1Oração do aflito, quando está abatido e derrama a sua queixa perante o SENHOR. Ouve a minha oração, SENHOR! Que o meu clamor chegue a ti.

2Não escondas de mim o teu rosto no dia da minha angústia. Inclina o teu ouvido para mim. Responde-me depressa no dia em que eu clamar.

3Pois os meus dias se consomem como fumaça. Os meus ossos queimam como uma tocha.

4O meu coração está ferido como a erva, e secou, pois até me esqueço de comer o meu pão.

5Por causa da voz do meu gemido, os meus ossos se apegam à minha pele.

6Sou como o pelicano do deserto. Tornei-me como a coruja dos lugares desolados.

7Fico vigiando, e tornei-me como um pardal solitário no telhado.

8Os meus inimigos me insultam o dia todo. Aqueles que estão furiosos contra mim usam o meu nome como maldição.

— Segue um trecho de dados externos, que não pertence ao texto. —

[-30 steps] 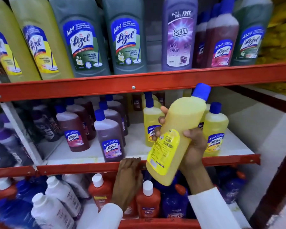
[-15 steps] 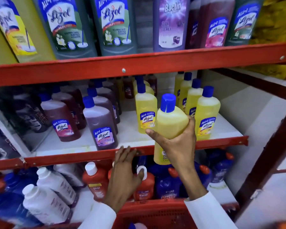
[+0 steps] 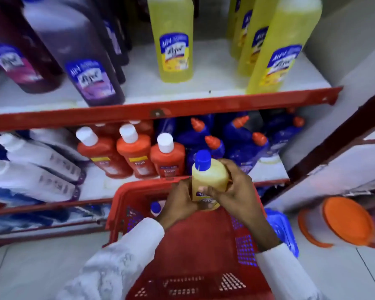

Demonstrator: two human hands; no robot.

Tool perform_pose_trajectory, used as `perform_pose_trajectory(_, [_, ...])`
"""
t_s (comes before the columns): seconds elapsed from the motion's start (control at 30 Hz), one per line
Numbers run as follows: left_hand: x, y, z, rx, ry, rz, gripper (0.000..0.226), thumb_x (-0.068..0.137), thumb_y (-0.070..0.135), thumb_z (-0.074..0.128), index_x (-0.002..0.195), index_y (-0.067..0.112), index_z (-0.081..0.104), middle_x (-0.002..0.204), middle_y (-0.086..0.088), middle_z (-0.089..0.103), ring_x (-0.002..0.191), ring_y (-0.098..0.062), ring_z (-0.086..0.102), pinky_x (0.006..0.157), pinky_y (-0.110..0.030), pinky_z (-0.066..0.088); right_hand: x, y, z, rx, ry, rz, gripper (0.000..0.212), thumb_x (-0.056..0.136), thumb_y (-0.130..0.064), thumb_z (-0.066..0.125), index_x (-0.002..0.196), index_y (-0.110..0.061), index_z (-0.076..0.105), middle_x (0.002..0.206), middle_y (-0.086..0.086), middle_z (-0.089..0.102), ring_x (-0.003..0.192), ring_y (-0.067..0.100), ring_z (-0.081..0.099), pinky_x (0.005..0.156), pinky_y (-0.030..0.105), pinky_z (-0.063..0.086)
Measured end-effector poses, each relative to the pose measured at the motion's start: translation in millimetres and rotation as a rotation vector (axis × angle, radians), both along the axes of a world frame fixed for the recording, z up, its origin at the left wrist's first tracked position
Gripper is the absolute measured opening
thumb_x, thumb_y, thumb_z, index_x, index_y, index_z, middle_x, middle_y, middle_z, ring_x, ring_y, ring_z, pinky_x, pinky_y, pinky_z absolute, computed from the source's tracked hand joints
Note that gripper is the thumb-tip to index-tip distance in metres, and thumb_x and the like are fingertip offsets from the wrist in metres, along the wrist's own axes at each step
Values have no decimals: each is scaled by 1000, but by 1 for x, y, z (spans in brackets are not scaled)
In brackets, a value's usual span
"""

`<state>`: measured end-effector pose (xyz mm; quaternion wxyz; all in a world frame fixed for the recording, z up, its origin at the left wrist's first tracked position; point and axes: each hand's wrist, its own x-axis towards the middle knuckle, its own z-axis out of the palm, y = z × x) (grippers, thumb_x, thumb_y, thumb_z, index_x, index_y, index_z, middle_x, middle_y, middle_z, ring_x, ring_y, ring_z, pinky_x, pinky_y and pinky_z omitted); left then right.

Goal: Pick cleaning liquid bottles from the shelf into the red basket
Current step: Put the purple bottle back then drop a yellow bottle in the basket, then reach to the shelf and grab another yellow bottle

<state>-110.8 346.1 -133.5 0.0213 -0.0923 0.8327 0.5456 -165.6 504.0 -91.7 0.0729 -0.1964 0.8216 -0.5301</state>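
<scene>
Holding yellow bottle (image 3: 208, 180) now lowered over red basket (image 3: 126, 198); left hand (image 3: 178, 202) joined right hand (image 3: 232, 191), both grips clasping it.

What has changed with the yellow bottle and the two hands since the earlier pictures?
The yellow plastic bottle with the blue cap came down from shelf height to over the red plastic basket. The left hand left the shelf edge and joined the right hand on it. The shelf bottles stayed.

Yellow bottle (image 3: 208, 176) with blue cap (image 3: 202, 159), red perforated basket (image 3: 182, 252), white sleeves (image 3: 121, 263).
</scene>
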Motion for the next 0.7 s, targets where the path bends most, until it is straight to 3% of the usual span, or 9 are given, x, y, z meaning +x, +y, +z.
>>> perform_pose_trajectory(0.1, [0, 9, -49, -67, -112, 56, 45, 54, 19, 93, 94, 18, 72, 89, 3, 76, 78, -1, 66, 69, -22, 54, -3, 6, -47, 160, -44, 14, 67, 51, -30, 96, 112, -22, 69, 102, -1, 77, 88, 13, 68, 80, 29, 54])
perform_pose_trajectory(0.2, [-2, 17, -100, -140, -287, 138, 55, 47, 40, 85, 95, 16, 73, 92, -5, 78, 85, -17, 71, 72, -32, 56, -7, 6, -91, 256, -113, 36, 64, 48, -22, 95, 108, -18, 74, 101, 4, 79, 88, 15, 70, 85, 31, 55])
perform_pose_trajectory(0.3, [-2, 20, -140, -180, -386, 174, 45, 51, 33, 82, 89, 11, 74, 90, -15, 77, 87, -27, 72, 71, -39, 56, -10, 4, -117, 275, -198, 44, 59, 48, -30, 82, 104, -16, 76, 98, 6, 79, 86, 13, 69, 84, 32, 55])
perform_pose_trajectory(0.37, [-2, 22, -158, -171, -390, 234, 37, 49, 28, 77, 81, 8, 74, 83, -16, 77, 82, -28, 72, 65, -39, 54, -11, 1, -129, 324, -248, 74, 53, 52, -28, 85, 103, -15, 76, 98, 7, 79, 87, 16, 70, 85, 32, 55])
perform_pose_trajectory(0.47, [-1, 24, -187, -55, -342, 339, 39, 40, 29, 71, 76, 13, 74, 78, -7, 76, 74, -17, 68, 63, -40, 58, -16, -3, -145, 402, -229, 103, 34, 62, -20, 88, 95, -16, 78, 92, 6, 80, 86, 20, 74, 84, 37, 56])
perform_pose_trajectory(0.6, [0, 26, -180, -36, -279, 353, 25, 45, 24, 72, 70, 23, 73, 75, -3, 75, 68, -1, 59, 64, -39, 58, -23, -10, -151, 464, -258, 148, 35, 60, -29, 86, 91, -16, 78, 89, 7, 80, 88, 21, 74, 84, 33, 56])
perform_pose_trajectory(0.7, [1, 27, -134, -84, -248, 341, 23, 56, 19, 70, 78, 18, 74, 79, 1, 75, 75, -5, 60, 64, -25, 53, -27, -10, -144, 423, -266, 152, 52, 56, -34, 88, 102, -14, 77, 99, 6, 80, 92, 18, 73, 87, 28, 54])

9Pois tenho comido cinzas como pão, e misturado a minha bebida com lágrimas,

10por causa da tua indignação e da tua ira; pois tu me levantaste e me jogaste fora.

11Os meus dias são como uma sombra longa. Eu sequei como a erva.

12Mas tu, SENHOR, permanecerás para sempre; o teu renome dura por todas as gerações.

13Tu te levantarás e terás misericórdia de Sião, pois é tempo de ter compaixão dela. Sim, o tempo determinado chegou.

14Pois os teus servos têm prazer nas pedras dela, e se compadecem do seu pó.

15Então as nações temerão o nome do SENHOR, e todos os reis da terra a tua glória.

16Pois o SENHOR edificou a Sião. Ele apareceu na sua glória.

17Ele atendeu à oração dos desamparados, e não desprezou a oração deles.

18Isso será escrito para a geração futura. Um povo que será criado louvará ao SENHOR,

19pois ele olhou para baixo desde o alto do seu santuário. Dos céus, o SENHOR viu a terra,

20para ouvir os gemidos do prisioneiro, para libertar os condenados à morte,

21para que os homens declarem o nome do SENHOR em Sião, e o seu louvor em Jerusalém,

22quando os povos se reunirem, e os reinos, para servirem ao SENHOR.

23Ele enfraqueceu a minha força no caminho. Ele encurtou os meus dias.

24Eu disse: “Meu Deus, não me leves no meio dos meus dias. Os teus anos duram por todas as gerações.

25Antigamente, tu lançaste os fundamentos da terra. Os céus são a obra das tuas mãos.

26Eles perecerão, mas tu permanecerás. Sim, todos eles se desgastarão como uma roupa. Tu os trocarás como um manto, e eles serão mudados.

27Mas tu és o mesmo. Os teus anos não terão fim.

28Os filhos dos teus servos continuarão. A descendência deles será estabelecida diante de ti.”